§ **Task brief**
Restate every entry word for word.

§ **Records shown**
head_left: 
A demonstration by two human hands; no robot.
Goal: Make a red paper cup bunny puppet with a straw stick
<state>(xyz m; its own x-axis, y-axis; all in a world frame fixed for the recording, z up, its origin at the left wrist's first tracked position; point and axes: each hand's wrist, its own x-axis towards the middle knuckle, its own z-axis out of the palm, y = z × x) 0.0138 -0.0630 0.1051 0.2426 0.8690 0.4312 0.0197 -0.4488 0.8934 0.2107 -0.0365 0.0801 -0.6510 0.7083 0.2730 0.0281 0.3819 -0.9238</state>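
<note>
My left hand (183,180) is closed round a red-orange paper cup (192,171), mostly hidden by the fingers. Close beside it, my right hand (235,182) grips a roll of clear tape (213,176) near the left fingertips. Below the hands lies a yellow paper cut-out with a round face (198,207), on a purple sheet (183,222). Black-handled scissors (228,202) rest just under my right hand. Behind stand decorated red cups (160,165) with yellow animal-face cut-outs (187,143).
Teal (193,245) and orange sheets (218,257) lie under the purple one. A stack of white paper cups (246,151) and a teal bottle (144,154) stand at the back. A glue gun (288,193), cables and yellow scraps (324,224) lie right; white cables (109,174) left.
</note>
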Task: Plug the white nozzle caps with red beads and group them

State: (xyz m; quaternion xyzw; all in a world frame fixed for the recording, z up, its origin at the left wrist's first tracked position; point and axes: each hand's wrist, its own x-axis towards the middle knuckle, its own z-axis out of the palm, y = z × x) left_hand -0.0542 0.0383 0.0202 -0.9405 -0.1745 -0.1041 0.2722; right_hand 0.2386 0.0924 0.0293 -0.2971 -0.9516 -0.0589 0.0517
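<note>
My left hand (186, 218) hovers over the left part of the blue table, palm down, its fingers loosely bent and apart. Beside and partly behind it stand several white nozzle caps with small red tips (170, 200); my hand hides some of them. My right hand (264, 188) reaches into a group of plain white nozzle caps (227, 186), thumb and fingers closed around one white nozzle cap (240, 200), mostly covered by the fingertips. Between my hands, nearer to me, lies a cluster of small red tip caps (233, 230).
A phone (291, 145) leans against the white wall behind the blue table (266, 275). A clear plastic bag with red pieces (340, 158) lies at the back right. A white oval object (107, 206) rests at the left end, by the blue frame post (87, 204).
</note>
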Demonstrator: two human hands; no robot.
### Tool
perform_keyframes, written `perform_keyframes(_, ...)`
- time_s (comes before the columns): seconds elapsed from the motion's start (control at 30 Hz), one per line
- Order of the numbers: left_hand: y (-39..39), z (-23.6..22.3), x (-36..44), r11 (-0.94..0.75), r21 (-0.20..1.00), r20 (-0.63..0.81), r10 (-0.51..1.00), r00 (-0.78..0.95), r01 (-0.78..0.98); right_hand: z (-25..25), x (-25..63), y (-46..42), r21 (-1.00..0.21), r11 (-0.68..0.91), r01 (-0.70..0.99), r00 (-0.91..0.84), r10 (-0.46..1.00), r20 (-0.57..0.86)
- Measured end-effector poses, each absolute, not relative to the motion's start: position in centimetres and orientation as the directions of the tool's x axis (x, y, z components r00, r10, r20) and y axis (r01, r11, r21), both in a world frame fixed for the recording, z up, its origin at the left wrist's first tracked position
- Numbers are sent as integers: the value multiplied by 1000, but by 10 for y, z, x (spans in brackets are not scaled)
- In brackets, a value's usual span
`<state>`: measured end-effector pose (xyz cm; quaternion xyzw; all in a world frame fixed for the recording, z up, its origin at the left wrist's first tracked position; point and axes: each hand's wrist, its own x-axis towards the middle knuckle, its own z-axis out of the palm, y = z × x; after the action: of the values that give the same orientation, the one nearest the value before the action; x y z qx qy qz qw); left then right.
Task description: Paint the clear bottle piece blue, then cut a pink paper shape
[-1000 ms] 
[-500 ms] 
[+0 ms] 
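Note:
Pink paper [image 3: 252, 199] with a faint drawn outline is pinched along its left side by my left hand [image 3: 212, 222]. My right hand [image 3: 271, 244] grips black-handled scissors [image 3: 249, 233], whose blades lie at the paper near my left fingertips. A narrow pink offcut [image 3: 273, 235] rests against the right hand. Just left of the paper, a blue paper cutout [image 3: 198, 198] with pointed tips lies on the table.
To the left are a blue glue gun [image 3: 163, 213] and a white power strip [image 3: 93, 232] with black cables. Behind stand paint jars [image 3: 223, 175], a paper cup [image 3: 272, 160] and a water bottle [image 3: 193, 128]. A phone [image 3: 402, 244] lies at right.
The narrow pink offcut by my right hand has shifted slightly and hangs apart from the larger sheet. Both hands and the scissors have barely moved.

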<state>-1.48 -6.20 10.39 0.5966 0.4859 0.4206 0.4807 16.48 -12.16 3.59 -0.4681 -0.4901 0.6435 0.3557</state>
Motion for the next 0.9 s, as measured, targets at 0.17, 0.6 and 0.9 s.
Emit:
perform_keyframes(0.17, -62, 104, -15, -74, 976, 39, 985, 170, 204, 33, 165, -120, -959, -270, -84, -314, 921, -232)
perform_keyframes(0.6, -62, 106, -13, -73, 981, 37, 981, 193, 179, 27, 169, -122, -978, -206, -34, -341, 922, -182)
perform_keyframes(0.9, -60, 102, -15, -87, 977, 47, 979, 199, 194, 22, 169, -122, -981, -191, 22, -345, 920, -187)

§ **Exercise response**
head_left: 
A demonstration by two human hands; no robot.
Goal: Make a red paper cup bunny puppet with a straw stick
<state>(xyz m; its own x-axis, y-axis; all in a world frame fixed for the recording, z up, its origin at the left wrist's first tracked position; point and axes: each hand's wrist, its own x-axis towards the middle knuckle, its own z-axis out of the palm, y = z × x) 0.0138 -0.0630 0.1051 0.2426 0.8690 0.4312 0.0197 -0.4488 0.8934 0.2107 -0.0365 0.0801 -0.6510 0.7083 0.2730 0.0281 0.3819 -0.9238</state>
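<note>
My left hand (183,180) is closed round a red-orange paper cup (192,171), mostly hidden by the fingers. Close beside it, my right hand (235,182) grips a roll of clear tape (213,176) near the left fingertips. Below the hands lies a yellow paper cut-out with a round face (198,207), on a purple sheet (183,222). Black-handled scissors (228,202) rest just under my right hand. Behind stand decorated red cups (160,165) with yellow animal-face cut-outs (187,143).
Teal (193,245) and orange sheets (218,257) lie under the purple one. A stack of white paper cups (246,151) and a teal bottle (144,154) stand at the back. A glue gun (288,193), cables and yellow scraps (324,224) lie right; white cables (109,174) left.
</note>
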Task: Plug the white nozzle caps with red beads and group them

State: (xyz m; quaternion xyzw; all in a world frame fixed for the recording, z up, its origin at the left wrist's first tracked position; point and axes: each hand's wrist, its own x-axis towards the middle knuckle, its own z-axis out of the palm, y = z × x) left_hand -0.0542 0.0383 0.0202 -0.9405 -0.1745 -0.1041 0.2722; right_hand 0.2386 0.0924 0.0293 -0.2971 -0.9516 -0.0589 0.0517
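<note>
My left hand (186, 218) hovers over the left part of the blue table, palm down, its fingers loosely bent and apart. Beside and partly behind it stand several white nozzle caps with small red tips (170, 200); my hand hides some of them. My right hand (264, 188) reaches into a group of plain white nozzle caps (227, 186), thumb and fingers closed around one white nozzle cap (240, 200), mostly covered by the fingertips. Between my hands, nearer to me, lies a cluster of small red tip caps (233, 230).
A phone (291, 145) leans against the white wall behind the blue table (266, 275). A clear plastic bag with red pieces (340, 158) lies at the back right. A white oval object (107, 206) rests at the left end, by the blue frame post (87, 204).
</note>
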Demonstrator: two human hands; no robot.
### Tool
perform_keyframes, written `perform_keyframes(_, ...)`
- time_s (comes before the columns): seconds elapsed from the motion's start (control at 30 Hz), one per line
- Order of the numbers: left_hand: y (-39..39), z (-23.6..22.3), x (-36..44), r11 (-0.94..0.75), r21 (-0.20..1.00), r20 (-0.63..0.81), r10 (-0.51..1.00), r00 (-0.78..0.95), r01 (-0.78..0.98); right_hand: z (-25..25), x (-25..63), y (-46..42), r21 (-1.00..0.21), r11 (-0.68..0.91), r01 (-0.70..0.99), r00 (-0.91..0.84), r10 (-0.46..1.00), r20 (-0.57..0.86)
- Measured end-effector poses, each absolute, not relative to the motion's start: position in centimetres and orientation as the directions of the tool's x axis (x, y, z components r00, r10, r20) and y axis (r01, r11, r21), both in a world frame fixed for the recording, z up, its origin at the left wrist's first tracked position
- Numbers are sent as integers: the value multiplied by 1000, but by 10 for y, z, x (spans in brackets are not scaled)
- In brackets, a value's usual span
`<state>`: measured end-effector pose (xyz cm; quaternion xyzw; all in a world frame fixed for the recording, z up, its origin at the left wrist's first tracked position; point and axes: each hand's wrist, its own x-axis towards the middle knuckle, its own z-axis out of the palm, y = z × x; after the action: of the values that give the same orientation, the one nearest the value before the action; x y z qx qy qz qw); left then right.
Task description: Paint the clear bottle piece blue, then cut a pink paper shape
[-1000 ms] 
[-500 ms] 
[+0 ms] 
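Note:
Pink paper [image 3: 252, 199] with a faint drawn outline is pinched along its left side by my left hand [image 3: 212, 222]. My right hand [image 3: 271, 244] grips black-handled scissors [image 3: 249, 233], whose blades lie at the paper near my left fingertips. A narrow pink offcut [image 3: 273, 235] rests against the right hand. Just left of the paper, a blue paper cutout [image 3: 198, 198] with pointed tips lies on the table.
To the left are a blue glue gun [image 3: 163, 213] and a white power strip [image 3: 93, 232] with black cables. Behind stand paint jars [image 3: 223, 175], a paper cup [image 3: 272, 160] and a water bottle [image 3: 193, 128]. A phone [image 3: 402, 244] lies at right.
The narrow pink offcut by my right hand has shifted slightly and hangs apart from the larger sheet. Both hands and the scissors have barely moved.
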
<state>-1.48 -6.20 10.39 0.5966 0.4859 0.4206 0.4807 16.48 -12.16 3.59 -0.4681 -0.4901 0.6435 0.3557</state>
Motion for the next 0.9 s, as measured, targets at 0.17, 0.6 and 0.9 s.
Emit:
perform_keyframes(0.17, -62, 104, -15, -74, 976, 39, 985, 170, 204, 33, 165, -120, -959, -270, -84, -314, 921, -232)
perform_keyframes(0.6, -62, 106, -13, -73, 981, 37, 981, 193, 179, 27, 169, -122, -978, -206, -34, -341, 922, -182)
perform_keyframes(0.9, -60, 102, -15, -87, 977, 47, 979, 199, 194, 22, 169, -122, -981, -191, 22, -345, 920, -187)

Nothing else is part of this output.